_Working data_.
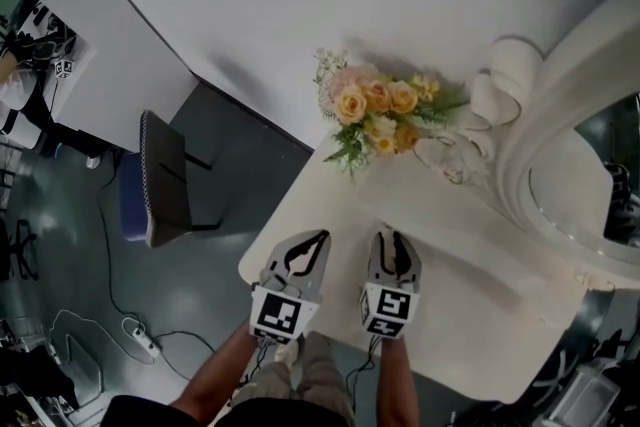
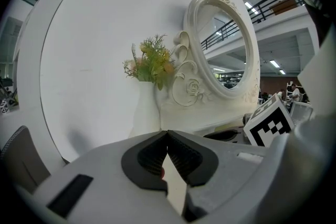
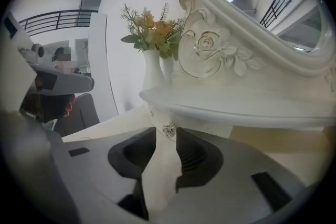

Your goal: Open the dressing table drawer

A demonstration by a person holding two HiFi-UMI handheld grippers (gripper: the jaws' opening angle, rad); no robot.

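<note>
A white dressing table (image 1: 330,215) stood against a white wall. A big oval mirror (image 1: 580,185) with a curly white frame stood along its back edge. A bunch of yellow and pink flowers (image 1: 380,110) in a white vase (image 3: 152,73) sat at the back left corner of the table top. A dark chair (image 1: 165,177) stood on the floor past the table's left edge. The person held both grippers side by side over the front edge of the table, pointing toward the mirror. The left gripper (image 1: 318,237) had its two jaws pinched together at the tips, with nothing between them. The right gripper (image 1: 392,240) had its jaws a little way apart and was not holding anything. The drawer (image 3: 197,123) sat under the white ledge below the mirror, at the back of the table top, and it looked closed. Its small shiny knob (image 3: 168,130) showed right in the gap between the right gripper's jaw tips. The pads were not squeezing it.
</note>
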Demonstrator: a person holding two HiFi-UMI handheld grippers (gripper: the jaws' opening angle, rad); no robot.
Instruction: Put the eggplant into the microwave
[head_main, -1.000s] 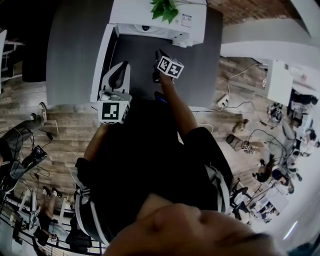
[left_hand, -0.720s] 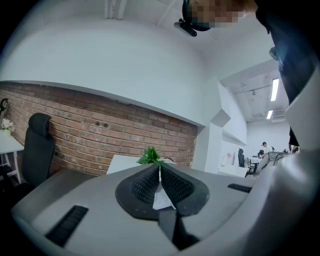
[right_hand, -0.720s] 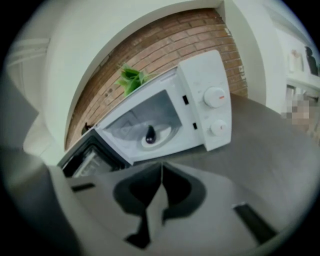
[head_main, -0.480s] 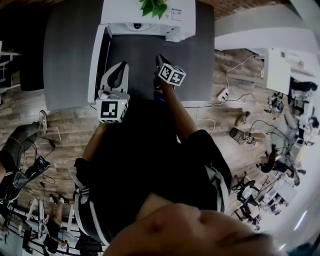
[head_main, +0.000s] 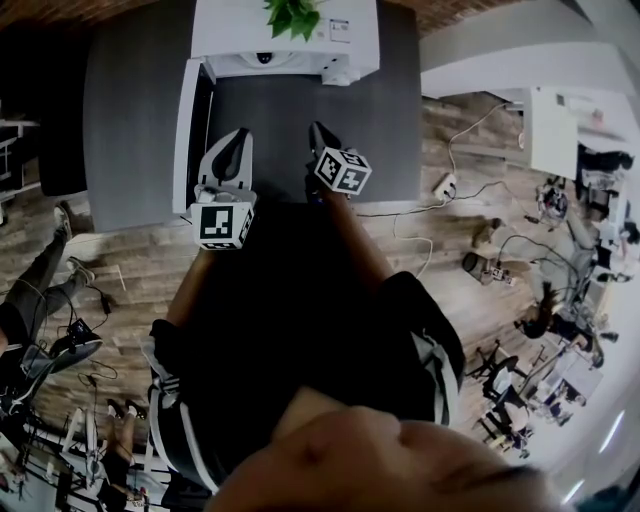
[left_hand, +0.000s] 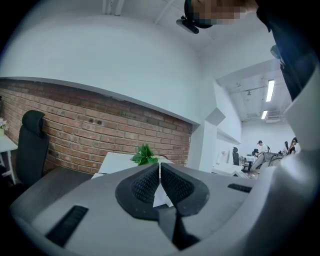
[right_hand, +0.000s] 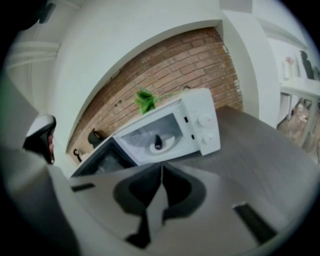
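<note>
From the head view, a dark grey table (head_main: 130, 110) stands on a wood-plank floor (head_main: 110, 260), with a brick wall along its far edge. Cables and a power strip (head_main: 446, 186) lie on the floor to the right of the table, and desks and cluttered gear fill the room's right side. A white microwave (head_main: 300, 45) sits at the far edge of the table with a green plant (head_main: 292, 15) on top. Its door (head_main: 186, 130) hangs wide open toward the left. The left gripper (head_main: 236, 138) is just in front of that door, and the right gripper (head_main: 316, 129) is over the table in front of the microwave; the two are near each other but apart.

In the left gripper view, the ribbed pads (left_hand: 149, 183) are pressed together with nothing between them. Beyond them are the brick wall (left_hand: 75, 127), the plant on the white microwave top, a black chair (left_hand: 31, 150) at the left, and an open office with people far off at the right.

In the right gripper view, the fingers are also closed on each other and hold nothing. Ahead, the microwave stands on the grey table (right_hand: 260, 155) against the brick wall, its door swung open at the left. Inside, the eggplant (right_hand: 158, 142) lies on the white turntable plate (right_hand: 167, 146), dark and small. Two knobs (right_hand: 204, 120) sit on the panel to the right of the cavity.
</note>
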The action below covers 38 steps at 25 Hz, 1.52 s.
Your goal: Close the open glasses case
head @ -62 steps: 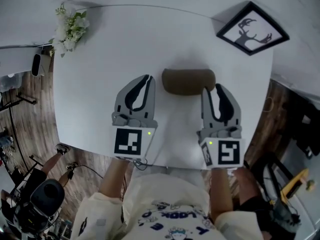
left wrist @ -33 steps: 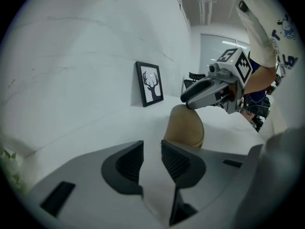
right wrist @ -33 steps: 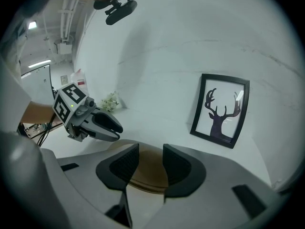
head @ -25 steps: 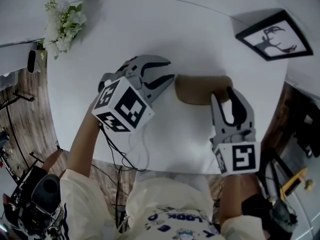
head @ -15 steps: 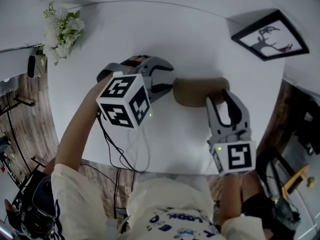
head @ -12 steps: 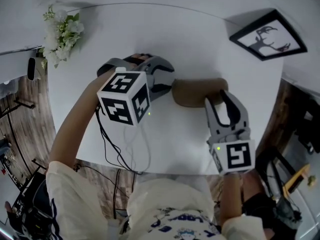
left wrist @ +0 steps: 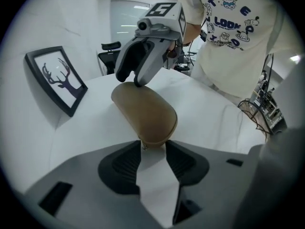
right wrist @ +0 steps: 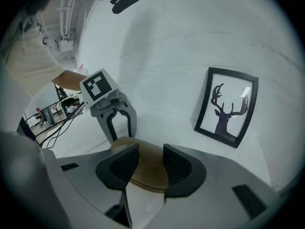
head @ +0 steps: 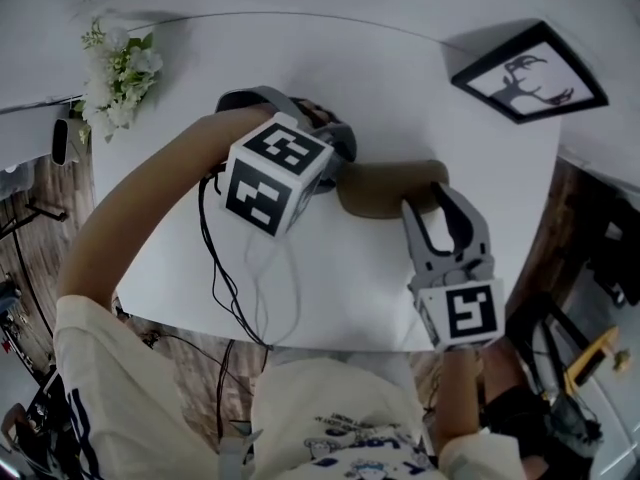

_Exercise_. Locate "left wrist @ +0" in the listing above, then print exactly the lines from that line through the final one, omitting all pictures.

_Solved exercise_.
left wrist @ +0 steps: 
right wrist @ +0 steps: 
head @ +0 steps: 

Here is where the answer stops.